OBJECTIVE
To substantiate the problem of postoperative syndromes (PS) in children after surgery for pectus excavatum (PE) and possible approaches for its solution.
MATERIAL AND METHODS
We analyzed clinical data of 665 postoperative children with PE between 2010 and 2020. Various PS occurred in 53 (7.9%) patients who were divided into 2 groups: group 1 — 34 (64.1%) patients with PS that occurred during the wearing of fixing devices; group 2 — 19 (35.9%) patients with PS that occurred after removal of fixing devices. Atypical protrusion syndrome developed in 6 (11%) cases of the 1st group and 2 (4%) ones of the 2nd group, atypical occlusion syndrome occurred in 18 (34%) patients of the 1st group and 4 (7.5%) patients of the 2nd group, abnormal sternal rotation syndrome developed in 10 (18.9%) and 3 (5.7%) patients, respectively, recurrence of pectus excavatum — in 10 (18.9%) cases of the 2nd group.
RESULTS
We have optimized treatment of these patients using reconstructive procedures and staged corset therapy. Staged corset therapy was recommended in 8 (16%) patients with atypical sternal protrusion syndrome. Ten (18.9%) patients with abnormal sternal rotation syndrome underwent L-shaped sternal hemisternotomy with ipsilateral resection of cartilaginous parts of the ribs during removal of fixing devices. In 18 (34%) patients with atypical excavated syndrome in lateral surfaces of the chest, the sunken rib sections were mobilized by multiple chondrotomy for compliance with self-correction. Therapeutic gymnastics was recommended in 10 (18.9%) patients with PE recurrence grade I. Treatment outcomes were qualitatively evaluated as good, satisfactory and unsatisfactory.
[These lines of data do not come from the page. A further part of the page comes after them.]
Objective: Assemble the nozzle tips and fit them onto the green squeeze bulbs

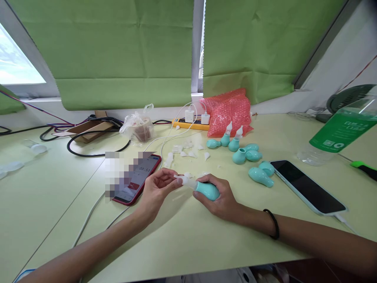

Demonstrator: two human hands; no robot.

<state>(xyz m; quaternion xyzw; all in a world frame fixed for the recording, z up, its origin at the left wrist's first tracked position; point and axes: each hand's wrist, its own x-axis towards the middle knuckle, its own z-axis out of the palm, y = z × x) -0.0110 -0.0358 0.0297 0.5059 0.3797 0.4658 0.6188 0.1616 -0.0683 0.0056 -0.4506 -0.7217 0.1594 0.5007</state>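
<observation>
My right hand [219,196] is wrapped round a teal nasal aspirator bulb [207,191], its neck turned to the left. A translucent nozzle [188,181] sits at that neck, pointing left. The thumb and fingers of my left hand [161,184] pinch the nozzle near its thin tip. Whether the nozzle is fully seated in the neck I cannot tell. Beyond my hands lie small translucent plastic pieces [191,154]. Two teal aspirators with nozzles fitted [235,144] stand upright at the back right. Several bare teal bulbs [239,156] are around them, some lying on their sides.
A red-cased phone [138,184] showing a timer lies by my left hand. Another phone [308,186], plugged in, is at right, near a green-labelled bottle [338,127]. Behind are red bubble wrap [229,114], a power strip [176,124], bagged tape [141,127] and black cables [88,153].
</observation>
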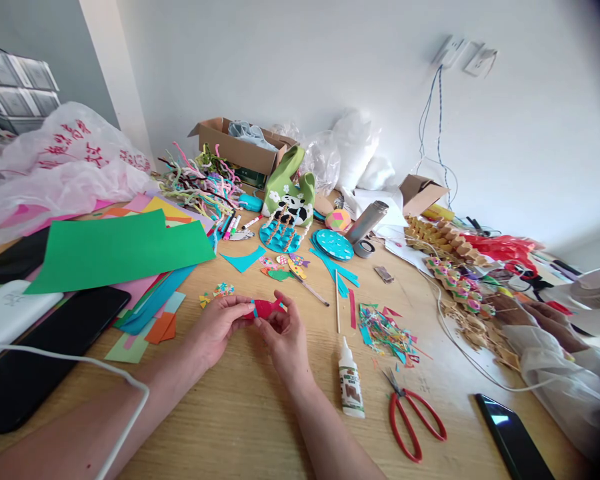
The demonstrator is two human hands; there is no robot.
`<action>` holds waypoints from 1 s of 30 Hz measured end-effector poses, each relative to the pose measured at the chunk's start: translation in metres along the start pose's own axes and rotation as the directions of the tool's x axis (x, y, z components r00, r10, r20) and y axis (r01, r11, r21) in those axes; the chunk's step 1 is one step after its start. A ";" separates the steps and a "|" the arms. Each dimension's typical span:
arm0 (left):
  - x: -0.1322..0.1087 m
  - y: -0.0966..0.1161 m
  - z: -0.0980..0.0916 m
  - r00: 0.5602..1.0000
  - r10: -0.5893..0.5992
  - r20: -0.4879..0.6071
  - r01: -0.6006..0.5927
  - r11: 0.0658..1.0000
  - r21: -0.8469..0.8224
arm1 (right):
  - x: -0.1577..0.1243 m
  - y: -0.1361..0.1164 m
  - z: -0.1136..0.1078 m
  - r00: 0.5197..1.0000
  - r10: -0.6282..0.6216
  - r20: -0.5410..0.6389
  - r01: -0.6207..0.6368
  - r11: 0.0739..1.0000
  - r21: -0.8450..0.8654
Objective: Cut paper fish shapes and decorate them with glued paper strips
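My left hand and my right hand meet over the wooden table, both pinching a small red paper cutout with a bit of blue on it. The fingers of each hand are closed on the piece. A white glue bottle lies just right of my right wrist. Red-handled scissors lie further right. A thin wooden stick and a heap of coloured paper scraps lie beyond the glue.
Sheets of coloured paper with a green sheet on top lie left, by a black tablet and a white cable. Pipe cleaners, a cardboard box, a panda craft stand behind. Another person's hands work at right, near a phone.
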State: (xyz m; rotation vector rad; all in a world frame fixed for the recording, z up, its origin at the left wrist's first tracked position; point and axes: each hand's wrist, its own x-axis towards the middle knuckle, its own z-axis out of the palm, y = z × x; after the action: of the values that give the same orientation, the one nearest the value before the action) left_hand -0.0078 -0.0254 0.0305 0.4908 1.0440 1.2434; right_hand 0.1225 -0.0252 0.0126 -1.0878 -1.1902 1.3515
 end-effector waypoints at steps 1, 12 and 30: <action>0.000 0.000 0.000 1.000 -0.002 0.007 0.002 1.000 -0.001 | 0.000 0.000 0.000 1.000 0.003 -0.008 -0.003 1.000 -0.004; -0.003 0.000 0.003 0.998 -0.009 0.063 0.005 0.997 0.072 | -0.001 -0.001 0.001 1.000 0.003 -0.004 -0.003 1.000 -0.015; -0.002 0.009 0.001 0.989 0.061 -0.138 -0.068 0.997 -0.044 | 0.023 -0.032 -0.064 0.989 0.060 0.134 0.023 0.837 -0.547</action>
State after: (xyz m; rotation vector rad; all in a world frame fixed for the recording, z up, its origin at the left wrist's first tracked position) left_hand -0.0122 -0.0238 0.0388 0.4087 1.1172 1.3721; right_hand 0.1866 0.0052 0.0365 -1.4156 -1.7494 1.1399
We observed favorable outcomes with adequate restoration of normal chest relief and compliance with normal anthropometric indicators in 47 (89%) out of 53 patients. Six (11%) patients had satisfactory results due to mild syndromes. These patients are being followed-up. There were no patients with severe PS and unsatisfactory results.
CONCLUSION
Postoperative syndromes are various types of cosmetic defects disfiguring normal shape of the chest. We consider the most risky age for manifestation of PS to be from 5 to 11 years (junior) and from 15 to 18 years (youth) that is associated with fast growth rate (growth spurts). It is recommended to continue wearing the plates in these age periods. Clinical manifestations of PS were pronounced in the 1st group compared to the 2nd group. The proposed treatment strategy and methods of surgical correction ensure the best cosmetic and functional results.